I am the first of my friends to become a mom.
Due to my being 25-years-old, it will probably be quite some time before any of them join me in the world of motherhood. Similar to my own mother who brought me earth-side at only 20 — I have pioneered this adventure called parenting. And that is more than okay, but it is certainly not easy.
Since the birth of my son (and even during pregnancy), many of my friends have been nothing but supportive and actively engaged in my new adventure. To say that I feel loved by their gestures of support, patience, and love would be an understatement. But with any good, there is struggle, and I have lost touch with some people who I deeply care for.

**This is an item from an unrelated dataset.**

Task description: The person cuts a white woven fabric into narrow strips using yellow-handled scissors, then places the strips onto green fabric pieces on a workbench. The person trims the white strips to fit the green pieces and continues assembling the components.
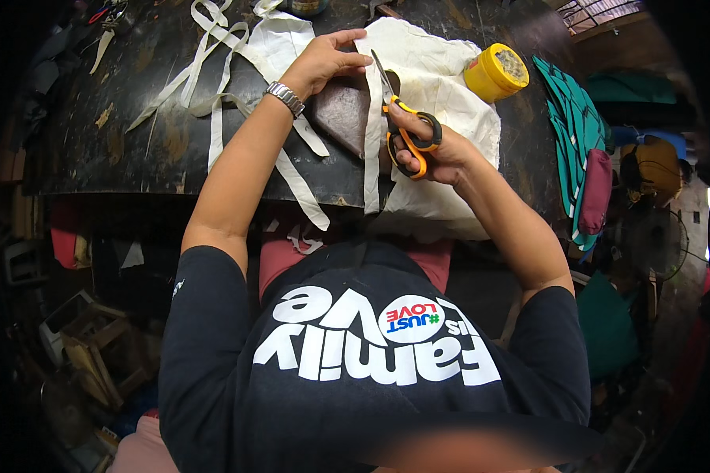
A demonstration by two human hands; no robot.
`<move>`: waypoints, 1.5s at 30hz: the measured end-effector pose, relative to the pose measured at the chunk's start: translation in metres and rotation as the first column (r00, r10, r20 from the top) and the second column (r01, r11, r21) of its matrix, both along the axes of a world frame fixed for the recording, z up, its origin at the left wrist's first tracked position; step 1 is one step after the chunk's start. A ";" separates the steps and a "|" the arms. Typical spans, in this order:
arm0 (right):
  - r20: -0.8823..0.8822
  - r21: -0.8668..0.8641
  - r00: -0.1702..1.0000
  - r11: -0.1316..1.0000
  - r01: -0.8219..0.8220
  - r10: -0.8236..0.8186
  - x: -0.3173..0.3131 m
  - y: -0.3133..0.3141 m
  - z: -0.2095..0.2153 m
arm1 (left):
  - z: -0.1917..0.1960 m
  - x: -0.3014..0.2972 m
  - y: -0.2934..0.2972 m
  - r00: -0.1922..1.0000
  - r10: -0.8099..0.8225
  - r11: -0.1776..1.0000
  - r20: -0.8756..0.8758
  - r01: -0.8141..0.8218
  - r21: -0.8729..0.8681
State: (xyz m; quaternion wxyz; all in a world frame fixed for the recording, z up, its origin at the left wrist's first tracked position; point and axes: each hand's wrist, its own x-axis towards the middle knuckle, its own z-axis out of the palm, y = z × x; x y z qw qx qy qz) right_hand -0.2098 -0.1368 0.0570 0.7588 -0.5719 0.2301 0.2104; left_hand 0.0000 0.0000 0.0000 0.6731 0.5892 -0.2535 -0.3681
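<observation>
My right hand [438, 150] is closed around a pair of scissors [402, 110] with orange-and-black handles. Their blades point up and away, spread along the left edge of a cream cloth [426, 59]. A narrow strip [372, 150] of the same cloth hangs left of the blades, down over the table's front edge. My left hand [327, 61], with a metal watch on its wrist, has its fingers stretched apart, tips touching the cloth's upper left edge near the blade tips. Below it a dark brown flat block [341, 114] lies partly under the cloth.
A yellow tub [495, 72] rests tilted on the cloth's right side. Several cut cream strips [217, 59] lie tangled on the black table [146, 102] at left. Folded green cloth [572, 134] and a maroon roll [596, 189] hang by the right edge. Small tools [106, 31] lie far left.
</observation>
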 end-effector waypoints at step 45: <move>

Why is it that when people change or go through something life-altering, whether it be depression or monumental success, that we withdraw from them? We have all heard it before –someone loses all their friends once they “make it big” or someone loses a spouse or a child and all of a sudden their closest friends tiptoe around them or someone goes through depression so their friends “don’t want to bother them” and stop reaching out. Or as is in my case — someone becomes a mother and so it is best not to “bother” them because their hands must already be full and they have changed into a different person.
My response to this is: yes, my hands are full but…
No, I am not too busy for you. I may need to call you back in a hour or maybe even in a couple of days but you are important to me and I will make time.
No, your problems are not silly, trivial, small, or childish to me now that I am a parent. I still deal with many of the same problems myself.
No, my schedule is not permanently blocked up because of my son. I may need more planning to go out dancing one night or meet over coffee but I am more than able to fit you in.
No, I do not look down on your decisions to be spontaneous, or wild, or irresponsible here and there just because I am not able to do all of those same things anymore. If anything, I enjoy hearing about them more than ever.
But you are right — yes, I have changed.
Every single cell in my body has changed since bringing life into this world. For the better. I love my friends and family more. My time with them is more special. I yearn to enjoy life on a grander scale because I now realize how sacred it truly is. Motherhood has humbled me and confirmed my sneaking suspicion that I will most likely never feel like a “grown up”. It has made me open my heart wider and deeper to all people, especially other children and women (mothers or not!). I may prefer more quiet nights in or a low key breakfast because my mornings start at 630am no matter what but I enjoy being young, wild, and free just as much as I did before. Being there for my family is my number one priority and always will be. I am proud of this fact. But that does not mean that my friendships, and simply having fun, are not essential parts of my beautiful and well-balanced life.
Some of my oldest friends are mourning the old me, and I have to admit — sometimes I do too. The changing of the seasons is never easy…just because we love pumpkin pie and Halloween does not mean that we are not sad to let go of summer.